# Windows 8.1 download



## Johnyspao (Oct 30, 2013)

I downloaded the 32bit windows 8.1 professional-dreamspark from MSDNAA. When the file was downloaded i had to extract it and i keep getting an error from WINRAR saying that the it can not create and iso file. I am getting this error since the time i formated my pc. Before the format the extraction was successful but i was getting and SDC file instead of an ISO. I am using windows xp at the moment. 

Thanks in advance.


----------



## Masterchiefxx17 (Feb 27, 2010)

You don't extract the SDC file downloaded from DreamSpark.

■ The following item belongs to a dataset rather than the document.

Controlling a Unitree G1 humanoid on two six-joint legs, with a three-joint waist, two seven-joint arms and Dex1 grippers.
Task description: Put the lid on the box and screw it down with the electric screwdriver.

You leave the manager alone and once it fully downloads it should produce an ISO. It sounds like either your download has failed or hasn't finished yet.


----------



## Johnyspao (Oct 30, 2013)

It has downloaded completely and i can press launch. When i do that it opens the download file of my pc and there is a compressed file. When i extract it, it produced a DSC file before i formated. Now(after the format) there isnt ISO or DSC only some other small files and the large file fails to be extracted.


----------



## Masterchiefxx17 (Feb 27, 2010)

What happens now when you open the SDC?

Have you tried to do a redownload of the file?


----------



## joeten (Dec 4, 2008)

Do you have files associated with winrar as that might be your issue.


----------



## Johnyspao (Oct 30, 2013)

Nothing, it says that i dont have any suitable programms to open this format. I have tried a redownload and i get the same results


----------



## Masterchiefxx17 (Feb 27, 2010)

When you open the SDC it states that the program can not be read?

Are you sure you have a stable internet connection during the download?


----------



## Wrench97 (May 10, 2008)

Don't you usually have 2 .sdc files that are combined to produce the .iso when the downloads are completed?


----------



## shawnpb (May 30, 2010)

Sounds like possible packet loss or checksum issue.


----------